### Exercise
Your task is to reproduce exactly the lines that run from the beginning of the data through the line where "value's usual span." appears.

[Collected material Boundary: Start]

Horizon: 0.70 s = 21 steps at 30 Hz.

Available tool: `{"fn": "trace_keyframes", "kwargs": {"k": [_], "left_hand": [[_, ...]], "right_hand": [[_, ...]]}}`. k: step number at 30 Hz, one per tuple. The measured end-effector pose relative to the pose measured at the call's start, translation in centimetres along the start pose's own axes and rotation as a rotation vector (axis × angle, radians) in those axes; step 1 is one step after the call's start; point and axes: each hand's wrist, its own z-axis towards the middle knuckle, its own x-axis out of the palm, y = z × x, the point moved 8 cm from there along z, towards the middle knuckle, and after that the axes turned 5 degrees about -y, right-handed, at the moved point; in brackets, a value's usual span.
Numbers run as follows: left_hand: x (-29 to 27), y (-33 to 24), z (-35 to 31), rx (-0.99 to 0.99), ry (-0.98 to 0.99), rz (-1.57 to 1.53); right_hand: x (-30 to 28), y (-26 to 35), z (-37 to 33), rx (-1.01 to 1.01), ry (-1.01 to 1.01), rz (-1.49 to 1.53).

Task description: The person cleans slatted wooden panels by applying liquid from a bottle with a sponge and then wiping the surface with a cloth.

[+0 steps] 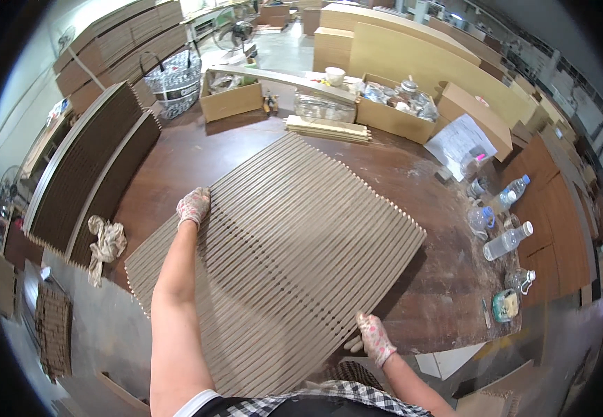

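Observation:
A large grey-brown slatted panel [315,201] lies slantwise in front of me, with small pale pegs along its ends and a row of dark dots crossing its slats. My left hand [194,206], in a white glove with a red pattern, is closed on the panel's far left edge. At the near right edge my right hand [376,339], gloved alike, grips the panel with the thumb on top and the fingers partly hidden below. The panel overhangs the near side of the dark brown table [433,299].
Stacked slatted panels [86,167] stand at the left beside a crumpled rag [107,243]. Cardboard boxes [232,102], a bag [176,83] and wooden strips [328,129] line the far side. Several plastic bottles [508,241] and a paper sheet [460,147] lie at the right.

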Motion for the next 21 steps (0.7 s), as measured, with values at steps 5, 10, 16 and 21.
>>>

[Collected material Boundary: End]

### Output of the exercise
Horizon: 0.70 s = 21 steps at 30 Hz.

Available tool: `{"fn": "trace_keyframes", "kwargs": {"k": [_], "left_hand": [[_, ...]], "right_hand": [[_, ...]]}}`. k: step number at 30 Hz, one per tuple. The measured end-effector pose relative to the pose measured at the call's start, translation in centimetres along the start pose's own axes and rotation as a rotation vector (axis × angle, radians) in those axes; step 1 is one step after the call's start; point and axes: each hand's wrist, its own z-axis towards the middle knuckle, its own x-axis out of the palm, y = z × x, the point moved 8 cm from there along z, towards the middle knuckle, and after that the axes turned 5 degrees about -y, right-handed, at the moved point; in brackets, a value's usual span.

Nothing further is needed for this answer.